**EXERCISE GOAL:** Would you please retype, exactly, the lines of the listing below between the line with "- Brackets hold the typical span" and the line with "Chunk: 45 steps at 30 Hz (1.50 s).", inclusive?

------------------------

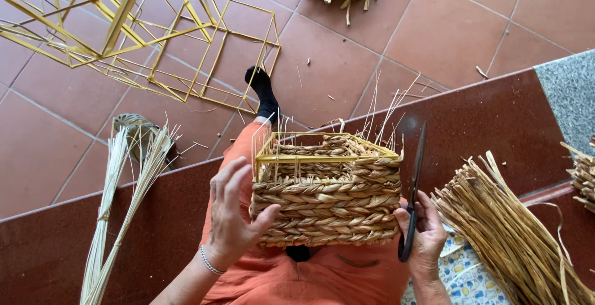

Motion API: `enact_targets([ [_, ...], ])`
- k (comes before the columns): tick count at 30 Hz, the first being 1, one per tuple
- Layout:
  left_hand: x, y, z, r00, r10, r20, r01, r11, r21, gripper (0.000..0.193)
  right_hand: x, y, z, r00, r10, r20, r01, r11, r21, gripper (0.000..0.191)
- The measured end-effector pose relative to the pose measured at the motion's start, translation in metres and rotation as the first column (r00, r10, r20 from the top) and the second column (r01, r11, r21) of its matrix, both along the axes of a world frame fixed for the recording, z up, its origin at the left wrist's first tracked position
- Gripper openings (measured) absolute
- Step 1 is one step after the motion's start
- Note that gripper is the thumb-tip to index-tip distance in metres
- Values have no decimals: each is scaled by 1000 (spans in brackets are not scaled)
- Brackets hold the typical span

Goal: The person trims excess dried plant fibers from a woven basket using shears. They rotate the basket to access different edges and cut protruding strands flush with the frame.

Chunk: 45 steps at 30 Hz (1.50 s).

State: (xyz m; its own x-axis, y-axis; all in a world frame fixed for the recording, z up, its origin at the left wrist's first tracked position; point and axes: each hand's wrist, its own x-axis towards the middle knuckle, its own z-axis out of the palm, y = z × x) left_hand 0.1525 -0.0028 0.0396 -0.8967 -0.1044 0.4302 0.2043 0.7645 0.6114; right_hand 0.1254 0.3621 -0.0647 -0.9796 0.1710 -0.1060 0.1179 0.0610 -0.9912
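Red tile floor under a person weaving a basket on their lap.
Left hand (232, 218) lies flat, fingers spread, on the woven basket (326, 193); right hand (423, 234) beside it pinches black scissors (412, 190). Straw bundle (514, 230) sits nearby, yellow wire frames (136, 26) farther off.

- Woven basket (326, 203): straw-tan braid, yellow frame at rim.
- Scissors (413, 187): black.
- Trousers (310, 277): orange.
- Sock (264, 92): black.
- Wire frames (133, 26): yellow.
- Floor tiles (446, 26): terracotta, pale joints.
- Step (496, 122): dark red.
- Cloth (462, 277): white, blue and yellow print.
- Bracelet (209, 261): silver.
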Motion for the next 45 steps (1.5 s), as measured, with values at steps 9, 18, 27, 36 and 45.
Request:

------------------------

**PROBLEM SOLUTION:**
- Brackets hold the typical span

Goal: The person trims excess dried plant fibers from a woven basket using shears. They rotate the basket to access different edges and cut protruding strands flush with the frame.

Chunk: 45 steps at 30 Hz (1.50 s).

That concludes the output for this exercise.